■ **WHAT THE TASK ASKS**
Each line below must be reproduced exactly, though the pictures are to be dropped.

■ **SUPPLIED MATERIAL**
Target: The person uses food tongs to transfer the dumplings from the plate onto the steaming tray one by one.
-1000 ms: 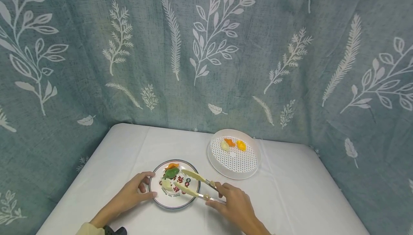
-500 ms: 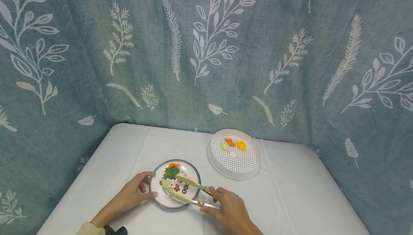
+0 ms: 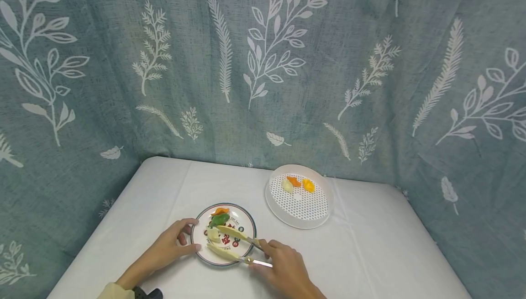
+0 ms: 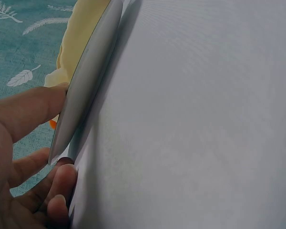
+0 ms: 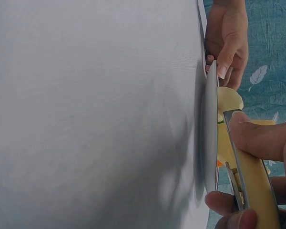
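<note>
In the head view a round plate (image 3: 243, 214) with a dark rim and red print rests on the white table. My left hand (image 3: 174, 239) holds its left edge; in the left wrist view the thumb (image 4: 33, 109) lies against the rim. Tongs (image 3: 223, 251) with pale yellow tips are gripped in my right hand (image 3: 283, 264). Their spread tips lie on either side of a pale cream food piece (image 3: 213, 233), which also shows above the plate edge in the right wrist view. Behind it on the plate are a green piece (image 3: 219, 219) and an orange piece (image 3: 220, 211).
A white round tray with a perforated base (image 3: 306, 207) stands behind and right of the plate. On it lie a pale piece (image 3: 287, 186), an orange piece (image 3: 293, 181) and a yellow piece (image 3: 308, 185). A patterned teal curtain (image 3: 230, 121) hangs behind the table.
My right hand has moved left, carrying the tongs further over the plate, so their tips now straddle the pale piece. The left hand and plate stay in place.
</note>
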The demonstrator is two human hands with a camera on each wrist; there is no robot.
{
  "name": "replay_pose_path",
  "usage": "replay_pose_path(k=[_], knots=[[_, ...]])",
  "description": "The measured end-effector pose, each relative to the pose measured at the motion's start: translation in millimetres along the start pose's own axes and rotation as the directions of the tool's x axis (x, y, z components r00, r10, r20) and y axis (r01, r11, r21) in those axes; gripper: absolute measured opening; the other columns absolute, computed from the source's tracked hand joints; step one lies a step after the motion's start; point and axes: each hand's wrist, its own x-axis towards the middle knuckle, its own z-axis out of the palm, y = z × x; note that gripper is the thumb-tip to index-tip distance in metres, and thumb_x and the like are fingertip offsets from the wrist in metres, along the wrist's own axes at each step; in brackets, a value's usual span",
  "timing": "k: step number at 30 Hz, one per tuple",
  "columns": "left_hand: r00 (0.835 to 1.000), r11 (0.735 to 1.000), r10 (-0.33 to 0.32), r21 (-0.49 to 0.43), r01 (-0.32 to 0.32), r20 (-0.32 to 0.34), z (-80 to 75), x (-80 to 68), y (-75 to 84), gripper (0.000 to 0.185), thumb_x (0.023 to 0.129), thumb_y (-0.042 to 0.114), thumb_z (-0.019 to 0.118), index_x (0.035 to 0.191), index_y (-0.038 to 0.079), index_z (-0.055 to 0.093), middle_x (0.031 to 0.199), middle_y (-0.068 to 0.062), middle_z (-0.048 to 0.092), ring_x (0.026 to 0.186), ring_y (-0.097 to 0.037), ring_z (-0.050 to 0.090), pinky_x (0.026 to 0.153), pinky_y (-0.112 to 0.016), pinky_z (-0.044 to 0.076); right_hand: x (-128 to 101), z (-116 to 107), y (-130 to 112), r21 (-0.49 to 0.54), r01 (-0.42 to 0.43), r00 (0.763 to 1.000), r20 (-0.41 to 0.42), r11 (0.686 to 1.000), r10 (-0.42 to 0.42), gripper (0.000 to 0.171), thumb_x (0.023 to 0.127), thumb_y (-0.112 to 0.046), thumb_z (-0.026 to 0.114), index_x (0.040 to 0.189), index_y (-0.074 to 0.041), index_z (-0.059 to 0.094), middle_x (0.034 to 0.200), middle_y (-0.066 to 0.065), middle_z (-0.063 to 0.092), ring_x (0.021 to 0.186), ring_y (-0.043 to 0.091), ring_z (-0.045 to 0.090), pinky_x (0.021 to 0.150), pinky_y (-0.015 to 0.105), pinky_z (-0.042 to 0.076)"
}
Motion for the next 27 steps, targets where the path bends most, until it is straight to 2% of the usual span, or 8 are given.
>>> replay_pose_path(k=[13,20,27], knots=[[1.000,1.000,-0.007,0.014,0.007,0.002,0.8,1.5,-0.4,0.081,0.072,0.040,0.093,0.141,0.014,0.057,0.112,0.000,0.059,0.085,-0.017,0.050,0.068,-0.034,0.045,5.7,11.9,-1.9,0.019,-0.018,1.000,0.008,1.000,0.018,0.065,0.089,-0.065,0.068,0.125,-0.012,0.075,0.075,-0.016,0.051,0.062,0.002,0.041,0.055,0.025,0.036],[1.000,1.000,-0.011,0.015,0.011,-0.002,1.4,1.5,-0.4,0.081,0.072,0.040,0.093,0.141,0.015,0.057,0.112,0.001,0.059,0.085,-0.016,0.051,0.068,-0.034,0.045,4.8,16.2,1.8,0.041,-0.001,0.999,-0.039,0.999,0.003,0.061,0.088,-0.062,0.070,0.124,-0.014,0.076,0.074,-0.018,0.049,0.061,0.002,0.038,0.054,0.024,0.034],[1.000,1.000,-0.013,0.025,0.013,-0.003,0.4,2.3,1.2,0.083,0.071,0.041,0.093,0.141,0.014,0.057,0.111,0.001,0.059,0.084,-0.016,0.051,0.067,-0.034,0.045,4.9,12.7,4.3,0.051,-0.004,0.999,-0.042,0.999,0.006,0.061,0.088,-0.062,0.071,0.126,-0.015,0.075,0.072,-0.017,0.047,0.059,0.001,0.037,0.054,0.024,0.034]])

■ **EXERCISE ANSWER**
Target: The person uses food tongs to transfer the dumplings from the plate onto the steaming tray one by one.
-1000 ms: 
-500 ms: 
+0 ms: 
+0 ms: 
+0 ms: 
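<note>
In the head view a round plate (image 3: 243, 214) with a dark rim and red print rests on the white table. My left hand (image 3: 174, 239) holds its left edge; in the left wrist view the thumb (image 4: 33, 109) lies against the rim. Tongs (image 3: 223, 251) with pale yellow tips are gripped in my right hand (image 3: 283, 264). Their spread tips lie on either side of a pale cream food piece (image 3: 213, 233), which also shows above the plate edge in the right wrist view. Behind it on the plate are a green piece (image 3: 219, 219) and an orange piece (image 3: 220, 211).
A white round tray with a perforated base (image 3: 306, 207) stands behind and right of the plate. On it lie a pale piece (image 3: 287, 186), an orange piece (image 3: 293, 181) and a yellow piece (image 3: 308, 185). A patterned teal curtain (image 3: 230, 121) hangs behind the table.
My right hand has moved left, carrying the tongs further over the plate, so their tips now straddle the pale piece. The left hand and plate stay in place.
</note>
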The demonstrator is two human hands with a camera on each wrist; there is no robot.
{
  "name": "replay_pose_path",
  "usage": "replay_pose_path(k=[_], knots=[[_, ...]])",
  "description": "The measured end-effector pose, each relative to the pose measured at the motion's start: translation in millimetres along the start pose's own axes and rotation as the directions of the tool's x axis (x, y, z components r00, r10, r20) and y axis (r01, r11, r21) in those axes; gripper: absolute measured opening; the other columns absolute, computed from the source's tracked hand joints; step one lies a step after the motion's start; point and axes: each hand's wrist, its own x-axis towards the middle knuckle, its own z-axis out of the palm, y = z × x; note that gripper is the thumb-tip to index-tip distance in metres, and thumb_x and the like are fingertip offsets from the wrist in metres, along the wrist's own axes at each step; in brackets, a value's usual span",
  "timing": "k: step number at 30 Hz, one per tuple",
  "columns": "left_hand: r00 (0.835 to 1.000), r11 (0.735 to 1.000), r10 (-0.33 to 0.32), r21 (-0.49 to 0.43), r01 (-0.32 to 0.32), r20 (-0.32 to 0.34), z (-80 to 75), x (-80 to 68), y (-75 to 84), gripper (0.000 to 0.185), thumb_x (0.023 to 0.129), thumb_y (-0.042 to 0.114), thumb_z (-0.019 to 0.118), index_x (0.035 to 0.191), index_y (-0.038 to 0.079), index_z (-0.055 to 0.093), middle_x (0.031 to 0.199), middle_y (-0.068 to 0.062), middle_z (-0.048 to 0.092), ring_x (0.026 to 0.186), ring_y (-0.097 to 0.037), ring_z (-0.050 to 0.090), pinky_x (0.026 to 0.153), pinky_y (-0.112 to 0.016), pinky_z (-0.044 to 0.076); right_hand: x (-128 to 101), z (-116 to 107), y (-130 to 112), r21 (-0.49 to 0.54), r01 (-0.42 to 0.43), r00 (0.763 to 1.000), r20 (-0.41 to 0.42), r11 (0.686 to 1.000), r10 (-0.42 to 0.42), gripper (0.000 to 0.171), thumb_x (0.023 to 0.127), thumb_y (-0.112 to 0.046), thumb_z (-0.026 to 0.114), index_x (0.040 to 0.189), index_y (-0.074 to 0.041), index_z (-0.059 to 0.094), middle_x (0.034 to 0.200), middle_y (-0.066 to 0.065), middle_z (-0.063 to 0.092), ring_x (0.021 to 0.186), ring_y (-0.043 to 0.091), ring_z (-0.045 to 0.090), pinky_x (0.021 to 0.150), pinky_y (-0.015 to 0.105), pinky_z (-0.042 to 0.076)"
}
Motion for the next 27 steps, targets where the path bends most, until it is straight to 2% of the usual span, or 8 are given.
>>> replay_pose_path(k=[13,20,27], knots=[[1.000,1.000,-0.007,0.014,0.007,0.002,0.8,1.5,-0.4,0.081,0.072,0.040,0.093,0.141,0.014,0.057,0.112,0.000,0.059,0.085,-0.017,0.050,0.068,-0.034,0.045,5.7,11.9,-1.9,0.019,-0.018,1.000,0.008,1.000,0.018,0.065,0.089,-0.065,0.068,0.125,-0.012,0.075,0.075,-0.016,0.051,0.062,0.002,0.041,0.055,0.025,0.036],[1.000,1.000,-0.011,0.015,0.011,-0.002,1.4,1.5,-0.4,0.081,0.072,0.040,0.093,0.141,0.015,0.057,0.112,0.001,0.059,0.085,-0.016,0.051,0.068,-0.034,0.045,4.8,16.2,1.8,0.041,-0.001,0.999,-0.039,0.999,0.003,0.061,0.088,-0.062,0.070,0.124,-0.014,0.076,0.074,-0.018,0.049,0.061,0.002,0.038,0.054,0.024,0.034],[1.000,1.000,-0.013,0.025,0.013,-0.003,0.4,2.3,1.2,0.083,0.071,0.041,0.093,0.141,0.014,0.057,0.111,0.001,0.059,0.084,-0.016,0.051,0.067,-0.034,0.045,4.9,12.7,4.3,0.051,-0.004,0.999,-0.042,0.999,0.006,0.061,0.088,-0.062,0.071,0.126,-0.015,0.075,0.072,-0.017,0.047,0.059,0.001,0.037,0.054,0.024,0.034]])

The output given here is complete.